**TASK DIRECTIONS:** From the listing that follows, extract every line and set it down unaltered.

**RECORDED DATA:**
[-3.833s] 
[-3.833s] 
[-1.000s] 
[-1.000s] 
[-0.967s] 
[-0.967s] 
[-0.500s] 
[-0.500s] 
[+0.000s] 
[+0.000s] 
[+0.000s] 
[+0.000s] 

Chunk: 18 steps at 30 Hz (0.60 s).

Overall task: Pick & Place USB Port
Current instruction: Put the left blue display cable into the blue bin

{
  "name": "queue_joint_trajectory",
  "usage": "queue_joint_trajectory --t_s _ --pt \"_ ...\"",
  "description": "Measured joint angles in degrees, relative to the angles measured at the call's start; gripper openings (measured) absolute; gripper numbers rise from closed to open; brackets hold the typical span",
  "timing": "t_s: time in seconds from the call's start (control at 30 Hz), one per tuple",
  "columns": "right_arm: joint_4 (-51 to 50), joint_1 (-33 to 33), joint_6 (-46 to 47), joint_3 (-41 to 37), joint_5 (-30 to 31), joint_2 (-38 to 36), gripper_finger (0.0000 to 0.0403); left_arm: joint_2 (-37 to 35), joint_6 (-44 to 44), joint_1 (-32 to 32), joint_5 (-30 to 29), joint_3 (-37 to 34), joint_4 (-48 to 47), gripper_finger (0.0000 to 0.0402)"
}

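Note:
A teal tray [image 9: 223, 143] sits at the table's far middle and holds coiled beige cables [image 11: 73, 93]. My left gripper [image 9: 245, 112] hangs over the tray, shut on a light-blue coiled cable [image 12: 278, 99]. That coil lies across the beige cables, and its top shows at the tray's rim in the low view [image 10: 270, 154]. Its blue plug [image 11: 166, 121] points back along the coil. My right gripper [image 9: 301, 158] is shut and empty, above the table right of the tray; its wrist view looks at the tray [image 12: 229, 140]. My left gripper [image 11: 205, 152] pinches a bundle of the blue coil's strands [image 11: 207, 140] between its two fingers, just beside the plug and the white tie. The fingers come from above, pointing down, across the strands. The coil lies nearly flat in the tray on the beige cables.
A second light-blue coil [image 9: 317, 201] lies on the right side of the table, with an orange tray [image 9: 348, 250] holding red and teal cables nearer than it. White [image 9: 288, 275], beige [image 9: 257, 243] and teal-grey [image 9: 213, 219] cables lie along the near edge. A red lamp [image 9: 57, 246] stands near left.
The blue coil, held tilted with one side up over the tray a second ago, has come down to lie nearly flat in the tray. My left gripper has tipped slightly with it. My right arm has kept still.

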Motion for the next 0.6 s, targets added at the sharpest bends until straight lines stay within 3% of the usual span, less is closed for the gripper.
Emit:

**ANSWER FOR THE TASK:**
[-3.833s] 
[-3.833s] 
[-1.000s] 
[-1.000s] 
[-0.967s] 
[-0.967s] 
[-0.500s] 
[-0.500s] 
[+0.000s] 
[+0.000s] 
[+0.000s] 
[+0.000s] 

Chunk: 18 steps at 30 Hz (0.60 s).

Overall task: Pick & Place USB Port
Current instruction: Put the left blue display cable into the blue bin

{
  "name": "queue_joint_trajectory",
  "usage": "queue_joint_trajectory --t_s _ --pt \"_ ...\"",
  "description": "Measured joint angles in degrees, relative to the angles measured at the call's start; gripper openings (measured) absolute; gripper numbers rise from closed to open; brackets hold the typical span",
  "timing": "t_s: time in seconds from the call's start (control at 30 Hz), one per tuple",
  "columns": "right_arm: joint_4 (-51 to 50), joint_1 (-33 to 33), joint_6 (-46 to 47), joint_3 (-41 to 37), joint_5 (-30 to 31), joint_2 (-38 to 36), gripper_finger (0.0000 to 0.0403); left_arm: joint_2 (-37 to 35), joint_6 (-44 to 44), joint_1 (-32 to 32), joint_5 (-30 to 29), joint_3 (-37 to 34), joint_4 (-48 to 47), gripper_finger (0.0000 to 0.0402)"
}

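Note:
A teal tray [image 9: 223, 143] sits at the table's far middle and holds coiled beige cables [image 11: 73, 93]. My left gripper [image 9: 245, 112] hangs over the tray, shut on a light-blue coiled cable [image 12: 278, 99]. That coil lies across the beige cables, and its top shows at the tray's rim in the low view [image 10: 270, 154]. Its blue plug [image 11: 166, 121] points back along the coil. My right gripper [image 9: 301, 158] is shut and empty, above the table right of the tray; its wrist view looks at the tray [image 12: 229, 140]. My left gripper [image 11: 205, 152] pinches a bundle of the blue coil's strands [image 11: 207, 140] between its two fingers, just beside the plug and the white tie. The fingers come from above, pointing down, across the strands. The coil lies nearly flat in the tray on the beige cables.
A second light-blue coil [image 9: 317, 201] lies on the right side of the table, with an orange tray [image 9: 348, 250] holding red and teal cables nearer than it. White [image 9: 288, 275], beige [image 9: 257, 243] and teal-grey [image 9: 213, 219] cables lie along the near edge. A red lamp [image 9: 57, 246] stands near left.
The blue coil, held tilted with one side up over the tray a second ago, has come down to lie nearly flat in the tray. My left gripper has tipped slightly with it. My right arm has kept still.
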
Motion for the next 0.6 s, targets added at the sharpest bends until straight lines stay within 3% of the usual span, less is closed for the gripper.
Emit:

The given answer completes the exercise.